Tokyo National Museum
Ueno is a unique area of Tokyo. To the north-east of Ueno railway station, a number of museums are surrounded by trees and grass. To the south-east spreads Ameyoko, very Asian market streets full of food and clothes shops.
One of the museums in this area is Tokyo National Museum. The museum consists of four buildings, one of which is the Gallery of Horyu-ji Treasures designed by Yoshio Taniguchi before(?) he became famous for his redesigning of the MoMa in New York. I'm struck by his modernist approach to architecture. These days, new buildings almost always feature some curvature in them. Taniguchi's design escapes from it. Although foreigners (Wallpaper* City Guide, an FT columnist) praise this building, I'm not particularly impressed. But that's probably his aim: a building that does not obstruct or intrude into your mind just like kaiseki cuisine, which is actually quite difficult to achieve.
The exhibition inside is a bit disappointing. The explanation for each set of items on display is rather confusing. But some pieces of art are impressive.

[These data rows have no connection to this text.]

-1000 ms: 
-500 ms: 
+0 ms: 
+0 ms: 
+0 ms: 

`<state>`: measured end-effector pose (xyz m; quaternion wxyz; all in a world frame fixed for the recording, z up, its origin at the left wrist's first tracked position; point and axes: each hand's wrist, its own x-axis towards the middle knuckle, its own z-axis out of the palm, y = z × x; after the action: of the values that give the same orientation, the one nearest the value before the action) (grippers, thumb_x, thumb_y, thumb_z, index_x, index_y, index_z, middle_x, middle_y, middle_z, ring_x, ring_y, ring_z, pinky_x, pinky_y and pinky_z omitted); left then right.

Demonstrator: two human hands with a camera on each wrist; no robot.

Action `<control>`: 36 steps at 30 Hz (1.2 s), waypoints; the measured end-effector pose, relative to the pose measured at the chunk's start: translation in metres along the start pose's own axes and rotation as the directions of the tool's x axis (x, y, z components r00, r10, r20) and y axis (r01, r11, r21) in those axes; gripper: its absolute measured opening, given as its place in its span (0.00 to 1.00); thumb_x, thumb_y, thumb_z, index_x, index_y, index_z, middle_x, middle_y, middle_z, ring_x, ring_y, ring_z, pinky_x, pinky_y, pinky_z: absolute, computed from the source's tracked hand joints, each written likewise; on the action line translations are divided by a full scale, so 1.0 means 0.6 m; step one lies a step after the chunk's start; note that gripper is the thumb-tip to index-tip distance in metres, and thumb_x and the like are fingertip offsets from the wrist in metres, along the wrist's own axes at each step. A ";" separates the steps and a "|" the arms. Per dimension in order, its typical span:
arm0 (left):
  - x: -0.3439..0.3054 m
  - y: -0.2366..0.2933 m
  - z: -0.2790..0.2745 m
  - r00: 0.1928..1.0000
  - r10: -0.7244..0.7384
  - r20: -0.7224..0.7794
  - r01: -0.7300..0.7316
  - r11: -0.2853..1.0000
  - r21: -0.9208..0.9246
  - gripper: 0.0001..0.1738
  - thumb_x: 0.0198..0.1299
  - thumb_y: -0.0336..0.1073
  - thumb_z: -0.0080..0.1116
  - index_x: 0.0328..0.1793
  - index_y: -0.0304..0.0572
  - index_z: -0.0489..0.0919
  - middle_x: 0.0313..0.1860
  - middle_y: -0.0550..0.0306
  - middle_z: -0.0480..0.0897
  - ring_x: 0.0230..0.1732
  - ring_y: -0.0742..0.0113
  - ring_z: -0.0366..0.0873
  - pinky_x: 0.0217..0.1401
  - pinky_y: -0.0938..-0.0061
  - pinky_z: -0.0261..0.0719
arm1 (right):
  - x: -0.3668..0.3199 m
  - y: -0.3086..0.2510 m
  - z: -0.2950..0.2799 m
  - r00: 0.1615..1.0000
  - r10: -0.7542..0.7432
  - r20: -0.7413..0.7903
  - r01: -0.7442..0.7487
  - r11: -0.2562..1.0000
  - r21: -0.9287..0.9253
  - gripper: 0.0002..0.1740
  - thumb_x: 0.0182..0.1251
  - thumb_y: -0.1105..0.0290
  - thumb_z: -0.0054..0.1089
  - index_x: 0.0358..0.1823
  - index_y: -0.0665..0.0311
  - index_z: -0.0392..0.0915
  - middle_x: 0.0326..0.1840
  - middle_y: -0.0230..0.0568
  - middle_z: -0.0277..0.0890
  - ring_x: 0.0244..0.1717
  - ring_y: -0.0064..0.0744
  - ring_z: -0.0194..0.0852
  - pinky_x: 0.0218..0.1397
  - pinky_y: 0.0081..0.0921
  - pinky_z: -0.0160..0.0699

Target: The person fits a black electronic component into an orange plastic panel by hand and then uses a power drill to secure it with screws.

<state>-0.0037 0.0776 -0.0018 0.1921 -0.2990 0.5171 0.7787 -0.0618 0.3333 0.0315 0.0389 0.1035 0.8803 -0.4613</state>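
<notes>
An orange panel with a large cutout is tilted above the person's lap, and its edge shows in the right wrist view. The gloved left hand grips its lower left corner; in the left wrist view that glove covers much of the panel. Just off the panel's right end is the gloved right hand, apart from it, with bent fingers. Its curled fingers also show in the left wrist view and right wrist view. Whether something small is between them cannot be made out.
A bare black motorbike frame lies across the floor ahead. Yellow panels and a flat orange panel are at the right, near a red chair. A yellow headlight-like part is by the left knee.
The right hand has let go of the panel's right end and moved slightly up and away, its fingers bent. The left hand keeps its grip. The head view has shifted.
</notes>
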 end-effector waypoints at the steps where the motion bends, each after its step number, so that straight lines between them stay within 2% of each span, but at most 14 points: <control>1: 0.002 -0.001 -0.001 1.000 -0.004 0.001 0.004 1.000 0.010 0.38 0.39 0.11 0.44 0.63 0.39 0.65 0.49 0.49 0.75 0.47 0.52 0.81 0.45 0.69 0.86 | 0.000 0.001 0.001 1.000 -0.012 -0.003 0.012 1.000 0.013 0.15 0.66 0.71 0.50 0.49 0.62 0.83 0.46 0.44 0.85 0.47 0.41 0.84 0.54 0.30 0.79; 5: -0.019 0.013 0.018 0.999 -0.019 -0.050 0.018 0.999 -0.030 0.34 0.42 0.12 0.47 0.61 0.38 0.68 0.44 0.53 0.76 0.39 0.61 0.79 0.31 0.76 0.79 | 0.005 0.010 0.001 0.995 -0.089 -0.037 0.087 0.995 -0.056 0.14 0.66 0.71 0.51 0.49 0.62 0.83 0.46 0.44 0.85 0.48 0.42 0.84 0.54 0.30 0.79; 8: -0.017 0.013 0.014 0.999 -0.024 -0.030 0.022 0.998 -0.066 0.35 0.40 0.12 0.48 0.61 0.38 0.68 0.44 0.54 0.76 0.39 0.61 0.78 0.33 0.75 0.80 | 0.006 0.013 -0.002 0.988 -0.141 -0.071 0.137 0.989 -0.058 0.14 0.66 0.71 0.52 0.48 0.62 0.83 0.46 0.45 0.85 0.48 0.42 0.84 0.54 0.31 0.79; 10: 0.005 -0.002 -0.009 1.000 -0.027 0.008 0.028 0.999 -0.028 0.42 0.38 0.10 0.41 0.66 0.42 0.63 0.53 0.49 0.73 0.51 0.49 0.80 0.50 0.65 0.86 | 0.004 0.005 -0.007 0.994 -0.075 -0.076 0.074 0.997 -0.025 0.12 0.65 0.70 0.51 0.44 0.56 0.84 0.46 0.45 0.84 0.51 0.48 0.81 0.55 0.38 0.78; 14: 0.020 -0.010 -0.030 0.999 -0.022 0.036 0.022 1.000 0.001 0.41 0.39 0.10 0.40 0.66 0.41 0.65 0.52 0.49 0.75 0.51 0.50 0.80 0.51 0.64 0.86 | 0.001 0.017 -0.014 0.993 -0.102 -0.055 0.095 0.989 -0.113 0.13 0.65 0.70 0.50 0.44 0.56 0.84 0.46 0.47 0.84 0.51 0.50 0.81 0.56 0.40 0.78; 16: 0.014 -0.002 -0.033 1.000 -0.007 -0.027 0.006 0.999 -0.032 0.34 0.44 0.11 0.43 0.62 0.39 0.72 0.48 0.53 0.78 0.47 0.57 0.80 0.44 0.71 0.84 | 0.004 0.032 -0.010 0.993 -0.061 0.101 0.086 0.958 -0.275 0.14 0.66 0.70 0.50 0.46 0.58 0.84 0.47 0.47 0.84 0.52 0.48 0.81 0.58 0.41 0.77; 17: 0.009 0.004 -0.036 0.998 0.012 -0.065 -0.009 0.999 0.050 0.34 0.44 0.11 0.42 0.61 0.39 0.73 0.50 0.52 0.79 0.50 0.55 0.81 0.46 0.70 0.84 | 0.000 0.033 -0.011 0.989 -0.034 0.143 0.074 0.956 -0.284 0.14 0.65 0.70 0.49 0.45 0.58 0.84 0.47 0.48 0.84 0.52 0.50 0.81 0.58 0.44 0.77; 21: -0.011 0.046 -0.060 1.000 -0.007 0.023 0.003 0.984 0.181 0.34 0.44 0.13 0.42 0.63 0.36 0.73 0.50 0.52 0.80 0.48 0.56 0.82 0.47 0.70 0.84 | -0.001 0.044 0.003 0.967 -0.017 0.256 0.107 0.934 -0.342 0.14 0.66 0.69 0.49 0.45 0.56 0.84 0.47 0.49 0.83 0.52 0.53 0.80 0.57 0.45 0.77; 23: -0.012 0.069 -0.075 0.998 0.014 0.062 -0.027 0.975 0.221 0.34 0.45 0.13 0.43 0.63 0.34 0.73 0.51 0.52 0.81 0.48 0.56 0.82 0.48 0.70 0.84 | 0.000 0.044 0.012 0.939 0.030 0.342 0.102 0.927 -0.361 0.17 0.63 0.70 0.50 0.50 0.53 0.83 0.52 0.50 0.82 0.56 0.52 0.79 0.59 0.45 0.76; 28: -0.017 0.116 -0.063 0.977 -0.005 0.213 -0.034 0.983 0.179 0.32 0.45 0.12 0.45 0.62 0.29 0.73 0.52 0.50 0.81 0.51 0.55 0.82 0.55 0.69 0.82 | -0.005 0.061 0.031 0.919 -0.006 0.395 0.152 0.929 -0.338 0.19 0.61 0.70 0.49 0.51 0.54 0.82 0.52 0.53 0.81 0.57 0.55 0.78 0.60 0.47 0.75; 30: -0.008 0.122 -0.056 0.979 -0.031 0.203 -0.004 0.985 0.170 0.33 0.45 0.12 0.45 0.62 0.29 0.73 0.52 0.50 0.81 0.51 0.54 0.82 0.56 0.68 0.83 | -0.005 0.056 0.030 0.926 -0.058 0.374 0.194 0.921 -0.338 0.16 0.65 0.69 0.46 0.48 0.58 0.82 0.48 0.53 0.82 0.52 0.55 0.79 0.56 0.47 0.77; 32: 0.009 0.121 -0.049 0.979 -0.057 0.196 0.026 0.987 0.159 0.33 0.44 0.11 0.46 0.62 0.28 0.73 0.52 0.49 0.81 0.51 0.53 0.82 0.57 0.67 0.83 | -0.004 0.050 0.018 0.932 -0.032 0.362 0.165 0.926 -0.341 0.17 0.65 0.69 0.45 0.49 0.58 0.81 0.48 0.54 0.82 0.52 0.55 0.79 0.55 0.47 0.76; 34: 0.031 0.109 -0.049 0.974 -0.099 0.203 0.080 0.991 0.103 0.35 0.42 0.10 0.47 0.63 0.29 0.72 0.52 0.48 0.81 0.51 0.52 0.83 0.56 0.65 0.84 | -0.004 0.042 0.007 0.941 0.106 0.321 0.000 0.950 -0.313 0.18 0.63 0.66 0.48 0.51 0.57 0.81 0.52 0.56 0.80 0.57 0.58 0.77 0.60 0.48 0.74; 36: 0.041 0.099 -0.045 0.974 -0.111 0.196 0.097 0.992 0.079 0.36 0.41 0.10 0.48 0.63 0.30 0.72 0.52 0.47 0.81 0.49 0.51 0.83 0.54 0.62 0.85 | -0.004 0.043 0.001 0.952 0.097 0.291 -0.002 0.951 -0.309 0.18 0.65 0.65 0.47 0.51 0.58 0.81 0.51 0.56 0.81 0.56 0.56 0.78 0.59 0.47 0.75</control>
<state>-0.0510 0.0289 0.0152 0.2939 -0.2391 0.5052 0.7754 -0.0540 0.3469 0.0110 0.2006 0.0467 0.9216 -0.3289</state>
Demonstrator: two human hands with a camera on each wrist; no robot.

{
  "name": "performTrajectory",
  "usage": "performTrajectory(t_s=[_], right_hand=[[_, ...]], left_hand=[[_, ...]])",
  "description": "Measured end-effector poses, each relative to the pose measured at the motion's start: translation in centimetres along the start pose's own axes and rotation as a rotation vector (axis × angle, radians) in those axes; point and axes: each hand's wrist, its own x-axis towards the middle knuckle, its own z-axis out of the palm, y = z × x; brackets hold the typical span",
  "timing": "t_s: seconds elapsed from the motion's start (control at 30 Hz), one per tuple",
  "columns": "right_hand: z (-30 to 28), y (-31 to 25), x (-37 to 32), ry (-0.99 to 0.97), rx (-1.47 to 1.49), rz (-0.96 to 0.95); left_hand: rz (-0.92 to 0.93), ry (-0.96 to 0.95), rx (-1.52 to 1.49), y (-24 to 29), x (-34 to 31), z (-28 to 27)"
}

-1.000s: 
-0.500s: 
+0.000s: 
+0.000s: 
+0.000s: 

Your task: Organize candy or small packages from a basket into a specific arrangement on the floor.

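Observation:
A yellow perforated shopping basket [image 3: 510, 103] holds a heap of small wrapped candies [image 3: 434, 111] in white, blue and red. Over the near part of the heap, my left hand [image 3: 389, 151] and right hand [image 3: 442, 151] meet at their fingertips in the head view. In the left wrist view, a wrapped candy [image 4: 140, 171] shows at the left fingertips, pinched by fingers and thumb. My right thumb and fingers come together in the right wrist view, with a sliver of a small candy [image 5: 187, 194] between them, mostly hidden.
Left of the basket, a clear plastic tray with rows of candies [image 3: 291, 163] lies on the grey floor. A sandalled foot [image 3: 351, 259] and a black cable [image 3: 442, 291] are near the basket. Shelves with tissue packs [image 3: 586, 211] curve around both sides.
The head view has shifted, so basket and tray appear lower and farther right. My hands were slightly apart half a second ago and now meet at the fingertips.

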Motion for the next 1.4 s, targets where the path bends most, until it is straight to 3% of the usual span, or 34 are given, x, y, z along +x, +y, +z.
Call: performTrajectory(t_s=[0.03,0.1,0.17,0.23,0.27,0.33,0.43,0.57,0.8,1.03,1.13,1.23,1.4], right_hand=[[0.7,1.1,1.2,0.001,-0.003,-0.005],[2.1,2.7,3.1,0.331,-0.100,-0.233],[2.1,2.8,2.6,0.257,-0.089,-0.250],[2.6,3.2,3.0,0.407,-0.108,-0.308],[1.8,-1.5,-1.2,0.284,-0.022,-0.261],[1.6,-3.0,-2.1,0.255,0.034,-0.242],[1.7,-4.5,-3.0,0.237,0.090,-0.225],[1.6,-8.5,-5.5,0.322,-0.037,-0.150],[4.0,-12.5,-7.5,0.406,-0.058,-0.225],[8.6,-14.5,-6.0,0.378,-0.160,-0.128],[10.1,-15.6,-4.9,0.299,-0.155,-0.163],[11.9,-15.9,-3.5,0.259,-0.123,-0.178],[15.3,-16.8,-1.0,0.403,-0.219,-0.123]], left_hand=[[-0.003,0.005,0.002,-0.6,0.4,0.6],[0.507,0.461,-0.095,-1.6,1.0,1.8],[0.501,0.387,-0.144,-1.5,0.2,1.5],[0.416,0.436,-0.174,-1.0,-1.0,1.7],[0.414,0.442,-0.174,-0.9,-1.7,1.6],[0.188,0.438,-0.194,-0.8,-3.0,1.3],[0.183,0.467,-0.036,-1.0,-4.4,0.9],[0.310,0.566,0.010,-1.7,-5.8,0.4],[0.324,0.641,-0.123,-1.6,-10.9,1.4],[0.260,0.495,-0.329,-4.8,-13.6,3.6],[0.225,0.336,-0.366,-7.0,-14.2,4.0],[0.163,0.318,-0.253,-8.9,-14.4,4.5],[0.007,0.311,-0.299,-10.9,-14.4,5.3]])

Gallery 2 houses nearly 30 gilt bronze statues of sexy Guan-yin (Avalokitesvara in the female form). Local warlords in Japan back in the 7th century possess and worship these statues (about 50cm tall). 1400 years on, some Japanese people today possess figures of anime characters. Our preference does not seem to change much over the long history of Japan. :)
Another impressive piece is Kaikikyo (in gallery 5). This is a mirror given to Horyu-ji temple by Empress Komyo in 736. It depicts a sea with four islands at the edge in a 90 degree interval. The center is the sky while the edge is the ground. Within waves of sea and islands, animals and human beings are inserted. This is a piece of art back in the 8th century of Japan. It's beautiful. Its pictures on the web do not do justice to its beauty. You have to look at it with your own eyes.
The Museum Shop is unexpectedly good. Various items featuring pieces of Art in the museum are on sale. Dancing People catches my eyes. These figures (called haniwa) are made of clay and buried in the tomb of important figures back in the 6th century. I buy a keyholder of this pair of haniwa.
Then I go to the gallery where the Dancing People is on display. On the way is a gallery of Japanese art in the early 20th century. The gallery is spacious without too many objects so viewers can watch pictures from a distance. There are quite a few good and interesting pictures drawn by artists like Yokoyama Taikan. These guys take the Japanese drawings to a next level by incorporating Western ways of painting. One of Yokoyama's paintings draws Buddha preaching his followers in two hanging scrolls side by side. Buddha is in the the left scroll, and all the followers in the right, suggesting the difference in the level of enlightenment between the two. Although the way these figures are drawn is quite traditional Japanese, Yokoyama uses very vivid color of green, unusual for traditional Japanese paintings, to paint tree leaves above Buddha and the followers. The mixture of previously incompatible things, and the use of canvas (scrolls in this case) to suggest something more than what the picture itself tells, is very much like today's contemporary art.